Su forma las relacionaba de manera directa con la idea de perfección. Ya Platón en El banquete recoge el mito relatado por el dramaturgo Aristófanes, según el cual los humanos primigenios poseíamos forma esférica —con dos cabezas y dos pares de brazos y piernas—, y que, tras desafiar a los dioses, Zeus mandó cortarnos por la mitad hasta darnos nuestro aspecto actual. Por otro lado, la esfera culmina de manera tridimensional los simbolismos del círculo, una de las figuras fundamentales en toda cultura humana. Esféricos son el cielo y los cuerpos celestes, y con la esfera se asociaba al alma que debe ascender hacia las alturas. Así, la ostra deforme e irregular es imagen del cuerpo temporal y perecedero, mientras que la perla se entiende como espiritualización de la materia y culminación de esta evolución. Su color y brillo las vinculaba también con la Luna. De hecho, se creía que eran capaces de sanar enfermedades «lunares» como la melancolía y la locura —no en vano, se denominaba «lunáticos» a quienes padecían episodios puntuales de enajenación—.

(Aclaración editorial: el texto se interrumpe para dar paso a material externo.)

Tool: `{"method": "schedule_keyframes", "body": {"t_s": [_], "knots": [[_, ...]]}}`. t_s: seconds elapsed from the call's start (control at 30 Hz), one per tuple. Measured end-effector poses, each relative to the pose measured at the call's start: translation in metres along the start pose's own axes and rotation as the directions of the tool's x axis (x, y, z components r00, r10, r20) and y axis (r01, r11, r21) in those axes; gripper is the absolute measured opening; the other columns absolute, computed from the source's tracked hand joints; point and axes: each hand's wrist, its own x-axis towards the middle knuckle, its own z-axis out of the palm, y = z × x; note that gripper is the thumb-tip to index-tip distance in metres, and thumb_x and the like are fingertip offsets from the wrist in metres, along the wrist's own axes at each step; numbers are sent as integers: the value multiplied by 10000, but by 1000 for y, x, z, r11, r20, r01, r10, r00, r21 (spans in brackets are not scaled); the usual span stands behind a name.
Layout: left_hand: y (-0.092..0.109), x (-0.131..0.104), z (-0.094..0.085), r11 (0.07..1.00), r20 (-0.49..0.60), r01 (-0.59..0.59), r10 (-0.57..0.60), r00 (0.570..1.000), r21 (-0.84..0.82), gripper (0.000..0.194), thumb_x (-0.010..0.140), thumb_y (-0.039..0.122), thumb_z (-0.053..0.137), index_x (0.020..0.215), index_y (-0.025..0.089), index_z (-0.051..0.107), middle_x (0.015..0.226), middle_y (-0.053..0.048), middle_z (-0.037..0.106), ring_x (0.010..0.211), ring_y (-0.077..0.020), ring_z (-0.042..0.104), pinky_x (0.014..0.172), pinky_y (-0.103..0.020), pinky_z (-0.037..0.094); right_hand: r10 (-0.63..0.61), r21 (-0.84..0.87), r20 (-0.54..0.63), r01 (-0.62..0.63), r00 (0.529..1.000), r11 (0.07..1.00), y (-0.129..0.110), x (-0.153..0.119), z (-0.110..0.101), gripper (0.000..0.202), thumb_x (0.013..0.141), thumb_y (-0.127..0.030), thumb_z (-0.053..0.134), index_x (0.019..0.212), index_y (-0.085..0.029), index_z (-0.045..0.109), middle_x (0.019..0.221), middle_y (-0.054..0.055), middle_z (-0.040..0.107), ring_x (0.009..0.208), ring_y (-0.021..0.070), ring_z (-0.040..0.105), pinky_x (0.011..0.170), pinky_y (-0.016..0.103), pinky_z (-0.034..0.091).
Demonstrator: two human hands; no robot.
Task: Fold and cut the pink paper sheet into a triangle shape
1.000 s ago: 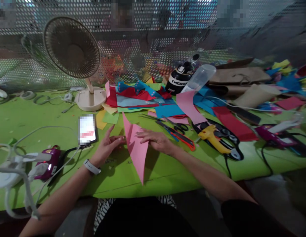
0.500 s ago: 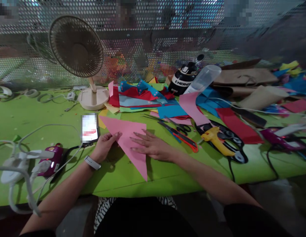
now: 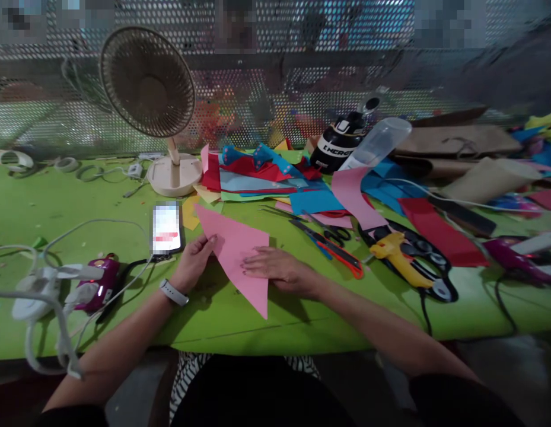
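Note:
A pink folded paper, roughly triangular, lies over the green table in front of me, one point toward the upper left and one toward my body. My left hand, with a pale band on the wrist, pinches the paper's left edge between thumb and fingers. On the paper's right part rests my right hand, its fingers stretched out flat and pointing left. A phone with a lit screen lies just beyond my left hand.
Right of the paper are scissors, an orange-edged cutter and a yellow glue gun. Behind stand a fan and a black bottle, beside coloured paper. Cables and a purple power block lie left.
The view has shifted slightly, so the table items appear farther right. The paper's upper-left part is tilted a little differently. My right hand's fingers lie closer together on it.

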Motion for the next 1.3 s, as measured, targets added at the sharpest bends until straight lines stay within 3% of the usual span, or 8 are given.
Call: {"method": "schedule_keyframes", "body": {"t_s": [0.2,0.37,0.57,0.73,0.87,1.1,1.2,1.3], "knots": [[-3,1,0,992,-91,18,-30,995,-128,338,766,481,743,931,188,699,865,-3,717,734,-119,646,692,-263,553,15,-74,-28,-17,999,997,-1,-1,-4,442,868,-54,473,1211,-254,667,1315,48,650,1320,170,516,1125,499,381],[3,1,-6,997,-171,-28,16,985,-69,353,710,441,800,901,168,682,867,-29,725,690,-140,679,573,-246,551,196,-139,-220,-230,956,963,27,-15,-30,240,887,-151,583,967,-296,757,1334,31,636,1328,228,506,1110,558,386],[-1,1,-2,994,-122,76,-85,989,-73,392,707,427,805,943,141,680,812,-48,739,690,-178,719,637,-293,601,344,-74,-637,-499,690,864,20,-18,-61,268,966,-229,488,1102,-276,714,1211,49,700,1180,237,623,1023,488,498],[-4,3,-3,994,-99,99,-105,990,-55,374,760,403,767,999,134,661,899,-87,752,765,-198,732,706,-330,621,254,-344,-237,-326,938,881,-1,3,-18,517,863,-381,685,1330,-181,591,1410,135,561,1305,312,521,1100,534,430],[-1,2,-3,989,-61,147,-149,987,-24,338,781,374,746,1000,131,663,914,-104,752,770,-209,735,701,-343,626,260,-413,-125,-288,957,864,14,2,15,341,940,-98,512,1240,-164,661,1248,123,682,1170,242,638,1030,481,512],[1,1,-4,972,-57,24,-10,998,236,484,813,471,691,1139,121,615,1034,-140,719,860,-239,721,754,-413,618,186,-459,-107,-214,977,862,20,-9,15,287,945,-101,509,1130,-164,719,1097,102,749,992,218,718,912,447,596],[5,3,-10,739,-114,-339,487,866,583,659,826,415,698,1377,164,439,1347,-179,563,1239,-303,562,981,-514,516,203,-444,-116,-234,972,865,20,-8,13,283,949,-106,509,1133,-158,718,1101,113,746,1003,220,714,924,452,590],[6,4,-14,297,191,-549,724,663,781,586,839,373,700,1361,221,482,1375,-125,561,1330,-292,475,1140,-574,327,213,-432,-96,-233,972,871,22,-10,13,261,955,-139,519,1103,-174,731,1082,107,752,985,216,717,887,428,606]]}}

Y será de esta última asociación de la que derivarán los que quizás sean sus simbolismos más poderosos, pues las perlas serán pequeñas lunas que iluminan nuestras noches y fecundan nuestras vidas.
No es difícil encontrar una pintura en la que una mujer luzca perlas. Ya sea en forma de pendientes, broches, colgantes o collares, han adornado desde siempre a las más poderosas y, en ocasiones, desgraciadas de entre las mujeres. Una de ellas fue Leonor Álvarez de Toledo, también conocida como Eleonora de Toledo. Esta figura extraordinaria era hija del virrey de Nápoles Pedro Álvarez, esposa del duque de Florencia Cosme I, abuela de la reina francesa María de Médici y antecesora de todos los Borbones que hubo, hay y habrá en las cortes europeas. Fue retratada en numerosas ocasiones por el pintor manierista Bronzino, y el óleo más conocido es el conservado en la Galería de los Uffizi de Florencia en el que aparece acompañada de su hijo Giovanni. Y de decenas y decenas de perlas. Las hay en la redecilla que le recoge el pelo, en una gorguera de hilo dorado que le cubre parte de los hombros, en los dos enormes collares que rodean su cuello —el más ceñido con una enorme en forma de lágrima— e incluso en la borla de aljófar que remata el cinturón. Apenas pueden identificarse otras gemas en este retrato oficial: varios diamantes, un gran rubí en la parte central del fajín y lo que parece ser una esmeralda en el mismo cinto. Esta absoluta preferencia por las perlas no es casual; este triunfo de lo orgánico y marino frente a lo mineral y terrestre no es fortuito. Y es el sobrenombre por el que se conocía en la corte a Leonor el que nos dará la pista definitiva: fecundissima señora duquesa.